• Your assignment: Write back, word for word, the lines from the one containing "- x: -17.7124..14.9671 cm" to the end of the listing below. Include nothing else, and no pictures.
*** Opening of Given data ***
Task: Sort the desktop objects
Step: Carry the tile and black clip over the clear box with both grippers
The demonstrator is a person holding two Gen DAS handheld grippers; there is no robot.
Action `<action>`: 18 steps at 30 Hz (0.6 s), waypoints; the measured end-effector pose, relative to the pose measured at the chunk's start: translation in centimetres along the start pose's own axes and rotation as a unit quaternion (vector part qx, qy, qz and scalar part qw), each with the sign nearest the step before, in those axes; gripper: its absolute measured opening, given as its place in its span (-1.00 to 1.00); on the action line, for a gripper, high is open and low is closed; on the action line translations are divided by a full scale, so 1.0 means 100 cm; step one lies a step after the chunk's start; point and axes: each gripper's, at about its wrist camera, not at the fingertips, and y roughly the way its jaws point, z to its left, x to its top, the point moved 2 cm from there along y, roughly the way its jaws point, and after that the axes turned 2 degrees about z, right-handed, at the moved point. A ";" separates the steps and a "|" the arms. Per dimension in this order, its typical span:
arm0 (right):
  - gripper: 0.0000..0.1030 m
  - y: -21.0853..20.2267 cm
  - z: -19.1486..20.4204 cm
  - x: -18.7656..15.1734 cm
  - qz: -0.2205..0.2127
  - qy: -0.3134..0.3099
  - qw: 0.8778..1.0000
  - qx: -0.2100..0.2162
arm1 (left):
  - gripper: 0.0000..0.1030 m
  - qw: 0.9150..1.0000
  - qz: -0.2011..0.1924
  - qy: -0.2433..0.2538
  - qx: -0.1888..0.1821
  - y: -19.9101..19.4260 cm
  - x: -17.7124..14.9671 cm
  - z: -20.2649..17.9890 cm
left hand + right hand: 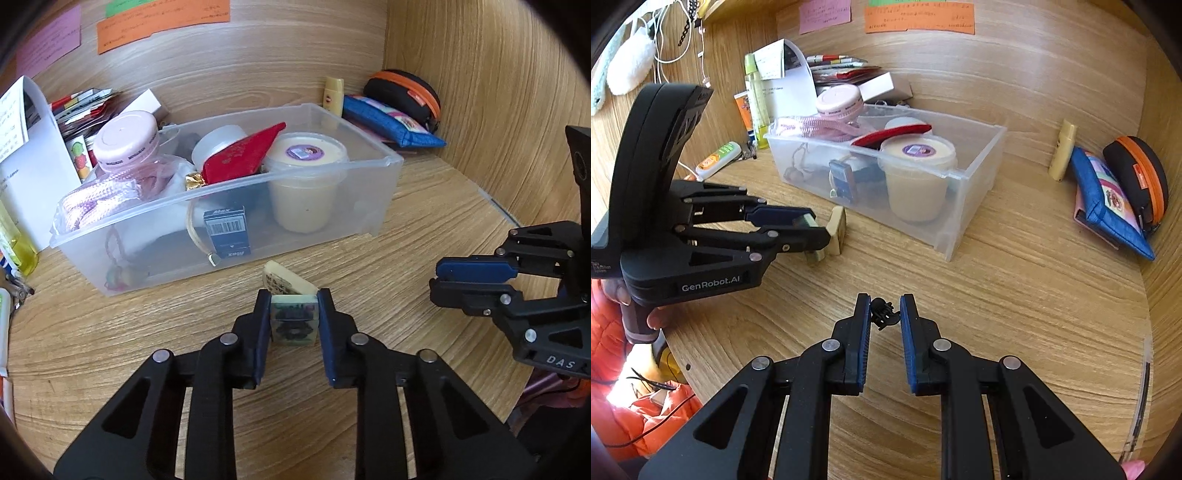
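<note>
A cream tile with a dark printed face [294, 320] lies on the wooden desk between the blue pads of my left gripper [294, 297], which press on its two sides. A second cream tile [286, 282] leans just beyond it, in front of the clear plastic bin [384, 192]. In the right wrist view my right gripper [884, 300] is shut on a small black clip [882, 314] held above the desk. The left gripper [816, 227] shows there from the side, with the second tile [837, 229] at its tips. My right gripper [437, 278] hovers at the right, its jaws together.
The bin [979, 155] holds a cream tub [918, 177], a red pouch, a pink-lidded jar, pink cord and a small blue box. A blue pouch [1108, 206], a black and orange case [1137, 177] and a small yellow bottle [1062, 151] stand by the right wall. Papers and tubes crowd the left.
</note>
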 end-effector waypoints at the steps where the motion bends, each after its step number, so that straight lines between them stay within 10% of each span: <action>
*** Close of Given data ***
• Task output:
  - x: -17.7124..14.9671 cm
  - z: -20.2649..17.9890 cm
left hand + right hand: 
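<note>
A cream tile with a dark printed face [294, 320] lies on the wooden desk between the blue pads of my left gripper [294, 297], which press on its two sides. A second cream tile [286, 282] leans just beyond it, in front of the clear plastic bin [384, 192]. In the right wrist view my right gripper [884, 300] is shut on a small black clip [882, 314] held above the desk. The left gripper [816, 227] shows there from the side, with the second tile [837, 229] at its tips. My right gripper [437, 278] hovers at the right, its jaws together.
The bin [979, 155] holds a cream tub [918, 177], a red pouch, a pink-lidded jar, pink cord and a small blue box. A blue pouch [1108, 206], a black and orange case [1137, 177] and a small yellow bottle [1062, 151] stand by the right wall. Papers and tubes crowd the left.
</note>
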 end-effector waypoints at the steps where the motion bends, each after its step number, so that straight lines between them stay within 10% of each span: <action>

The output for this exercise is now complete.